Task directions
Please output the lines shown below exactly as they appear.

•••

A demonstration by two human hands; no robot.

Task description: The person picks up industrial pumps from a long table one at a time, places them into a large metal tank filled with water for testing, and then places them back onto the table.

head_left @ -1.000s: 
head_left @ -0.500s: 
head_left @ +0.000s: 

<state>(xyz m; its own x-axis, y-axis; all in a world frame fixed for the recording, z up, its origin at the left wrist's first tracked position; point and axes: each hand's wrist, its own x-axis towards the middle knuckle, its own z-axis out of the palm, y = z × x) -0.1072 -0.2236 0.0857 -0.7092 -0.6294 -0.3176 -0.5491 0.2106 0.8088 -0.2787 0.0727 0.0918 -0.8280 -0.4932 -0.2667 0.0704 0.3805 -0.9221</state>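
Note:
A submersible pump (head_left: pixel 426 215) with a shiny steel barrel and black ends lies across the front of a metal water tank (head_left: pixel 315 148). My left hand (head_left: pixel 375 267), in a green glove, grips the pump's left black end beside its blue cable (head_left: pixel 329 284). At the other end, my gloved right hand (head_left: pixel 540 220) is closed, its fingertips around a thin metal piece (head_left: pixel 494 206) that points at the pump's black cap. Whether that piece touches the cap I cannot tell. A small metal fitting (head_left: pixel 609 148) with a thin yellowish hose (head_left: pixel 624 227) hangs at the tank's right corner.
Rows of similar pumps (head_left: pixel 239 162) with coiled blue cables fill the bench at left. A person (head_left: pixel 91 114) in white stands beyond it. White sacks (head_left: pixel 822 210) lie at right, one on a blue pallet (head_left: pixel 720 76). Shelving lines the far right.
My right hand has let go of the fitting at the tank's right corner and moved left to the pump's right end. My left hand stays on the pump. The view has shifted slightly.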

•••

Your response
A demonstration by two human hands; no robot.

Task description: The person picks up industrial pumps from a long table one at a time, places them into a large metal tank filled with water for testing, and then places them back onto the table.

head_left @ -1.000s: 
head_left @ -0.500s: 
head_left @ +0.000s: 

<state>(xyz m; its own x-axis, y-axis; all in a world frame fixed for the recording, z up, its origin at the left wrist's first tracked position; point and axes: each hand's wrist, its own x-axis towards the middle knuckle, its own z-axis out of the palm, y = z × x) -0.1072 -0.2236 0.0857 -0.7092 -0.6294 -0.3176 -0.5491 0.2106 0.8088 -0.2787 0.0727 0.0918 -0.8280 -0.4932 -0.2667 0.0704 0.3805 -0.9221</state>
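Note:
A submersible pump (head_left: pixel 426 215) with a shiny steel barrel and black ends lies across the front of a metal water tank (head_left: pixel 315 148). My left hand (head_left: pixel 375 267), in a green glove, grips the pump's left black end beside its blue cable (head_left: pixel 329 284). At the other end, my gloved right hand (head_left: pixel 540 220) is closed, its fingertips around a thin metal piece (head_left: pixel 494 206) that points at the pump's black cap. Whether that piece touches the cap I cannot tell. A small metal fitting (head_left: pixel 609 148) with a thin yellowish hose (head_left: pixel 624 227) hangs at the tank's right corner.
Rows of similar pumps (head_left: pixel 239 162) with coiled blue cables fill the bench at left. A person (head_left: pixel 91 114) in white stands beyond it. White sacks (head_left: pixel 822 210) lie at right, one on a blue pallet (head_left: pixel 720 76). Shelving lines the far right.
My right hand has let go of the fitting at the tank's right corner and moved left to the pump's right end. My left hand stays on the pump. The view has shifted slightly.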

The reply to this exercise is complete.